There are many options when choosing a beneficiary – the proceeds don’t always go to the spouse or children. Your beneficiary can be one person or two or more individuals.

You can also name the designated trustee of your estate, a business partner, or a charity organization. Alternatively, the funds can go directly into your estate.

The reason you purchased life insurance will influence your choice of beneficiary.

2. Insurable Interest

There must be insurable interest between you and the person or entity you name as your beneficiary. Although you can technically name anyone as your beneficiary, there needs to be legitimate financial interest and purpose between all parties.

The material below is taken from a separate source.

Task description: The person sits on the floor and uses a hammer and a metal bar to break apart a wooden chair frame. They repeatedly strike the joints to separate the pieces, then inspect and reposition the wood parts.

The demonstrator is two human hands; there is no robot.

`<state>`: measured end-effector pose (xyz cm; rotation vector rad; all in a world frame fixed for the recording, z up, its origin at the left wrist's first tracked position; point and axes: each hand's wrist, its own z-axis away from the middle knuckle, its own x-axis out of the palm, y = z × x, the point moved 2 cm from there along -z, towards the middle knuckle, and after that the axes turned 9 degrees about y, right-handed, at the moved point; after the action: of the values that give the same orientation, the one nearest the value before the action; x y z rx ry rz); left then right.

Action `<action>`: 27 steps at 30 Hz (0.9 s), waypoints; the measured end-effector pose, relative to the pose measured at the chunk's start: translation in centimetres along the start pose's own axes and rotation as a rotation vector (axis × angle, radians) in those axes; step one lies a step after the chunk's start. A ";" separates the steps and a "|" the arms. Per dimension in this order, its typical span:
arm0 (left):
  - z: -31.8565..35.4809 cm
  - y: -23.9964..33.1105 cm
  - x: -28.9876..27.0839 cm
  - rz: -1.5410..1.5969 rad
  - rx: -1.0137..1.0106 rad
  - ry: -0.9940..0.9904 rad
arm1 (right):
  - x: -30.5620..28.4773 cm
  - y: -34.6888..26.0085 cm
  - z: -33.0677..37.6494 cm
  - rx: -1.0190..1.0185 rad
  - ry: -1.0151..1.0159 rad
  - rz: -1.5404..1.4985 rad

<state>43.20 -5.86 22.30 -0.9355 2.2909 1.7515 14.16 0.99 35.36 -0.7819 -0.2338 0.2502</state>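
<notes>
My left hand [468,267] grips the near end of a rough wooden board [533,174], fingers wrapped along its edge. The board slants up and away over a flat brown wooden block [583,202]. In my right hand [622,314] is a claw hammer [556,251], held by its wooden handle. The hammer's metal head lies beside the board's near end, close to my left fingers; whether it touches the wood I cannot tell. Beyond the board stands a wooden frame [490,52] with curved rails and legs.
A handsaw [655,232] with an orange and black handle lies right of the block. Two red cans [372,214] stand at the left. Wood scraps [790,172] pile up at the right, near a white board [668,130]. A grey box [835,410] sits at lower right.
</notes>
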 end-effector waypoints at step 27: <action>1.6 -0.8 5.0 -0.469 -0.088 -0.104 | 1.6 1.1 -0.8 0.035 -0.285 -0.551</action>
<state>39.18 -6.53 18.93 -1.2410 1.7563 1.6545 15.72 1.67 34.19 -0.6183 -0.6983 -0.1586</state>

For instance, spouses usually name their children and other dependents as beneficiaries because these are the people who typically rely on the insured for financial support.

3. Money Management

Consider if the beneficiary you name can manage money effectively. If not, you can establish a trust and appoint a trustee to distribute or invest the funds on the beneficiary’s behalf.

4. Contingency

Always name a secondary beneficiary on your policy as a backup in case the primary beneficiary refuses the proceeds, can’t be found, or is deceased at the time of your passing.

Having a secondary beneficiary (also known as a contingent beneficiary) will ensure that the funds are passed on without probate.

However, make sure you select the secondary beneficiary according to the same selection process you employed for the primary beneficiary – not just as an afterthought.

5. Age of the Beneficiary

Pension plans, retirement accounts, and insurance plans will not usually pay benefits to someone under the age of 18, and state regulations also may limit the amount of the proceeds a minor can receive.

In the case of the latter, the court may have to appoint a guardian – which can be an extremely lengthy process. Setting up a trust fund for a minor and appointing a trustee to handle the account until he or she reaches a certain age may be a better option. 

6. State or Policy Rules

Some insurance companies or states may restrict who you may name as your beneficiary. In states with common property laws, your spouse may need to sign a waiver if you name another beneficiary.

Consult state guidelines and discuss these matters with an attorney if you have any questions about state laws and life insurance beneficiaries.

It’s also important to note that your will does not override your life insurance policy – so always make sure that they corroborate each other. Both life insurance beneficiaries and wills can be contested in a court of law.

7. Estate as a Beneficiary

If you fail to name a beneficiary, your life insurance proceeds will automatically go to your estate. The probate court will decide how to distribute the funds, which can be a long process that could whittle away at the proceeds.

To make sure that your life insurance proceeds are paid over to the people who need it quickly, designate a beneficiary as soon as possible.